Read Neo4j credentials from the `.env` file located in the project root.

In [2]:
# Load .env configuration
from dotenv import load_dotenv

# Locate and load .env file
env_path = os.path.join(project_root, '.env')
env_example_path = os.path.join(project_root, '.env.example')

if os.path.exists(env_path):
    load_dotenv(env_path)
    print("✓ Loaded configuration from .env")
elif os.path.exists(env_example_path):
    load_dotenv(env_example_path)
    print("⚠️  Loaded configuration from .env.example")
    print("   Tip: duplicate .env.example as .env and update credentials")
else:
    print("❌ .env or .env.example not found")
    print("   Please create an .env file or set environment variables")

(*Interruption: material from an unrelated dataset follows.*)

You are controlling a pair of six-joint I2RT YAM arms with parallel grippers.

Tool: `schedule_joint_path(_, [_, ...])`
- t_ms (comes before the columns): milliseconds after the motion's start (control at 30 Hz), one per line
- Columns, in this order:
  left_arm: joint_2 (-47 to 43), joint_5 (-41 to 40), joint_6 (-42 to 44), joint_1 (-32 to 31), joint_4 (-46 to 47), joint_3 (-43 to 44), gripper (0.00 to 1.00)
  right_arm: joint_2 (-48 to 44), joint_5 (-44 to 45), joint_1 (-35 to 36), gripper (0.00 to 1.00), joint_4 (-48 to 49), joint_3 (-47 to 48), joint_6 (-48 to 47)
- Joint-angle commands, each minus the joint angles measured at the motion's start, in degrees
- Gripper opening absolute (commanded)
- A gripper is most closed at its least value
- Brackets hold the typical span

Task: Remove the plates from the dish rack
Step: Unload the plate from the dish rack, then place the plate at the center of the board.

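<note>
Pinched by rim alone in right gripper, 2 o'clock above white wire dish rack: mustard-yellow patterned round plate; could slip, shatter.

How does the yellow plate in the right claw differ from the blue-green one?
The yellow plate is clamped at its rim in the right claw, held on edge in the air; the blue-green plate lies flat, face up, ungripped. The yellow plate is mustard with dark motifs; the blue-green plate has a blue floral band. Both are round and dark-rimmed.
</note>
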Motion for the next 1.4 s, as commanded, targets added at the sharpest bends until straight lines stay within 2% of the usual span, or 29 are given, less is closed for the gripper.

✓ Loaded configuration from .env


## 3. Retrieve Neo4j Configuration

In [3]:
# Retrieve Neo4j configuration
try:
    config = get_neo4j_config()
    print("✓ Configuration loaded successfully")
    print(f"  URI:      {config['uri']}")
    print(f"  User:     {config['user']}")
    print("  Database: neo4j")
except ValueError as e:
    print(f"❌ Configuration error: {e}")
    print("\nPlease check:")
    print("1. .env file exists (or use .env.example)")
    print("2. Contains NEO4J_URI, NEO4J_USER, NEO4J_PASSWORD")
    print("\nAlternatively set environment variables:")
    print("  export NEO4J_URI='...'")
    print("  export NEO4J_USER='...'")
    print("  export NEO4J_PASSWORD='...'")
    raise

✓ Configuration loaded successfully
  URI:      neo4j+s://561f8654.databases.neo4j.io
  User:     neo4j
  Database: neo4j


## 4. Run Multi-domain ETL Pipeline

In [4]:
from collections import defaultdict

CLEAR_DATABASE_FIRST = True

load_plan = [
    ("HR", HRLoader, {"batch_size": 100}),
    ("Marketing", MarketingLoader, {"batch_size": 500}),
    ("Procurement CSV", ProcurementCSVLoader, {"batch_size": 500}),  # Updated to CSV version
]

final_stats = None

for idx, (domain, loader_cls, loader_kwargs) in enumerate(load_plan, 1):
    print("=" * 70)
    print(f"[{idx}] Loading {domain} data")
    print("=" * 70)

    with loader_cls(**config, **loader_kwargs) as loader:
        print("- Testing connection...")
        if not loader.test_connection():
            print("✗ Connection failed. Aborting remaining loads.")
            break

        if CLEAR_DATABASE_FIRST:
            print("- Clearing database before first load...")
            loader.clear_database()
            CLEAR_DATABASE_FIRST = False

        print("- Running loader...")
        loader.load()

        stats = loader.get_graph_statistics()
        final_stats = stats
        print(f"  > {domain} nodes: {stats['total_nodes']:,}, relationships: {stats['total_relationships']:,}")

if final_stats:
    print("\nCombined graph statistics after all loads:")
    print(f"  Total Nodes:         {final_stats['total_nodes']:,}")
    print(f"  Total Relationships: {final_stats['total_relationships']:,}")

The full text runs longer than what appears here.